_Required action_.
How does the data below read from its first line through the line containing "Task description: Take"? Print those lines exactly.

_Supplied material_.
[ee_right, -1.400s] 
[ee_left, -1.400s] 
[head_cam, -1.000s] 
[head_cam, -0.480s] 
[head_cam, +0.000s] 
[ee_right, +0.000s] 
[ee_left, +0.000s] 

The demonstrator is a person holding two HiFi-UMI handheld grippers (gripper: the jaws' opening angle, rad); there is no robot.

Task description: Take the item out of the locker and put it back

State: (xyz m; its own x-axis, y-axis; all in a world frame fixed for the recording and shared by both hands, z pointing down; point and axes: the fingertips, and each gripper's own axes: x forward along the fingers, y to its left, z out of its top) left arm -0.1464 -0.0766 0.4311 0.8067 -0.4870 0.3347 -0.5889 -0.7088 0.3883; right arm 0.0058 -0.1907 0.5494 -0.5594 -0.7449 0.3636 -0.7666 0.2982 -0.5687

_Exercise output_.
[ee_right, -1.400s] 
[ee_left, -1.400s] 
[head_cam, -1.000s] 
[head_cam, -0.480s] 
[head_cam, +0.000s] 
[ee_right, +0.000s] 
[ee_left, +0.000s] 

The demonstrator is a person holding two HiFi-UMI handheld grippers (gripper: the jaws' opening angle, rad); there is no robot.

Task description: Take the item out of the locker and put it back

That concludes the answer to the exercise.